The biosecurity plan must include a line of separation/demarcation of the biosecurity area.
Train all personnel in biosecurity principles at least annually.
Access points to the area must be identified and demarcated clearly.
A loading site must be identified away from animals.
A cleaning and disinfection station needs to be made available and should be away from any animals and a SOP for cleaning of all vehicles entering the biosecurity area must be adhered to.
Parking areas away from animal areas must be provided.
Vehicle movement pathways must be mapped.
Draw up a map demarcating all these areas.
The control boundary should always be respected and identified to all personnel.
No access of vehicles or personnel to the bio-secure area unless via proper decontamination protocols. People with any suspected contact with infected animals (or having been in an affected area) should stay away from "clean animals for at least a week.
Access points should be respected, well demarcated and procedures of access described. Animals arriving on the farm should only be directly from a guaranteed healthy herd accompanied by signed and dated veterinary health certificates.
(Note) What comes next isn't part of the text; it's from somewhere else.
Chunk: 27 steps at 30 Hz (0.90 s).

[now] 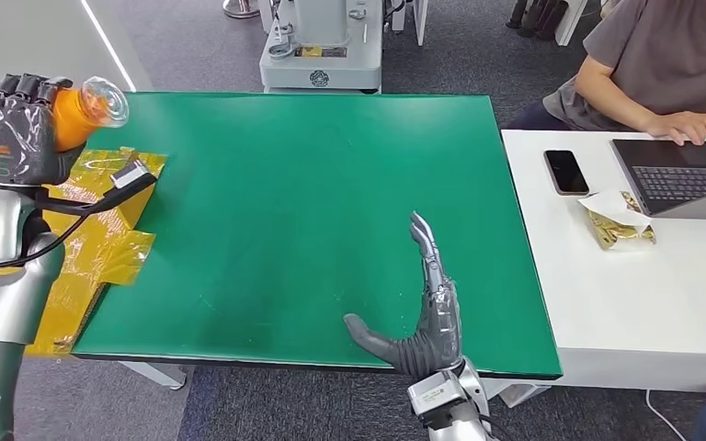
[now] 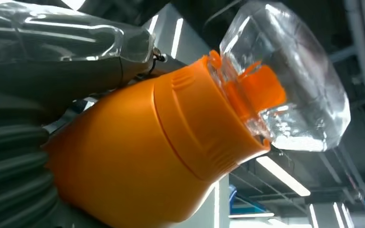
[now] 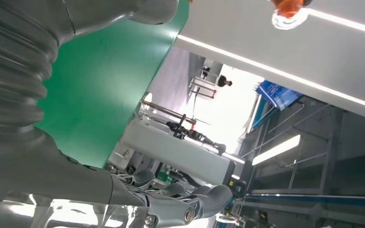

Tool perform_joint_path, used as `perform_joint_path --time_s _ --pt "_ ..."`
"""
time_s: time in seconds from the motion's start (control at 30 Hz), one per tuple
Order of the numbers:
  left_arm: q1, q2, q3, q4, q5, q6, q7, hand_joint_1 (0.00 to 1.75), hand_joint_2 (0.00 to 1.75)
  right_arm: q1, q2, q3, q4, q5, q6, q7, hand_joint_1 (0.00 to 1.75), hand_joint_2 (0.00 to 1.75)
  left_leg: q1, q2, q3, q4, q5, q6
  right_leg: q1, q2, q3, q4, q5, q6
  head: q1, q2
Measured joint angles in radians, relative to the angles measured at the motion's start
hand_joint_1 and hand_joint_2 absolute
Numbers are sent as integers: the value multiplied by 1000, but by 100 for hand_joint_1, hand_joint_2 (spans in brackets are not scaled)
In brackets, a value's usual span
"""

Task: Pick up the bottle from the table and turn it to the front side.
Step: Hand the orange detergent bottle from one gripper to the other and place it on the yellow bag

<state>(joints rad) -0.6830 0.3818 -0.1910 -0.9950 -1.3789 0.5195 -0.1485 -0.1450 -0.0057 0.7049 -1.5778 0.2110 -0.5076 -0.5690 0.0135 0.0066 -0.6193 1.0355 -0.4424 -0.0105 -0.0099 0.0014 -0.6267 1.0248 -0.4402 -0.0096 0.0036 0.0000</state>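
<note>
The right hand (image 1: pixel 427 317) rests open-fingered over the green bench (image 1: pixel 313 202); the left hand (image 1: pixel 14 129) holds the orange bottle (image 1: pixel 78 115) aloft, apparently for turning.

The left hand (image 1: pixel 14 124) wraps the bottle (image 1: pixel 81 112), so most of its orange body is hidden behind the fingers in the head view; the label and which side faces out cannot be told. In the left wrist view the bottle (image 2: pixel 138 156) is cut off by the lower edge, and the hand (image 2: pixel 14 161) is partly covered by it. In the right wrist view only the cap end of the bottle (image 3: pixel 290 10) shows at the top edge. The person (image 1: pixel 648 64) is cut off by the top and right edges, and the laptop (image 1: pixel 689 175) by the right edge. The packet (image 1: pixel 618 222) beside the phone (image 1: pixel 566 171) is too small to read.
</note>
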Motion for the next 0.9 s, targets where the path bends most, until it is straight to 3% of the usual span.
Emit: perform_joint_path --time_s 0.17,0.4,0.9 --pt "-24 24 -80 91 -133 -45 -3 175 175 9 -4 0 -29 -2 23 5 0 175 -1 0 0 0 0 0 -1 0 0 0 0 0 0 0" --pt "-35 6 -219 319 -135 4 -2 175 175 16 -15 0 -33 -19 26 -9 0 175 -1 1 0 0 0 0 -1 1 0 0 1 -1 0 0" --pt "-35 -39 -259 482 -132 11 -31 175 175 26 -21 0 -34 -20 17 -9 0 175 -1 1 0 0 -1 -1 -1 1 0 0 1 -1 0 0"
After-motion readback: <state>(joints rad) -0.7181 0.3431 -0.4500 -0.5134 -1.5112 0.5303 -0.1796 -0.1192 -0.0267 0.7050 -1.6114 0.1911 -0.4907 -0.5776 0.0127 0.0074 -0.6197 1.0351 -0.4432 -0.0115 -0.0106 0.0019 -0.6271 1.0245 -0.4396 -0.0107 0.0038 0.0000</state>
Personnel entering the bio-secure area should shower and change clothing before entering the area.
Logbooks of all persons, vehicles, equipment etc. entering or leaving the bio-secure area should be kept.
No entry of persons, vehicles or products should be allowed if not expressly permitted by the biosecurity officer.
Feed brought into the bio-secure area should only be from sources determined by the biosecurity manager.
For extra security cattle should be quarantined at least 100 meters for 21 days away from the herd.
There will be absolutely no contact with the herd either directly or indirectly.
They should only be introduced after clinical (and preferably serological) evaluation.
It is now the time that we take ownership of our own industry.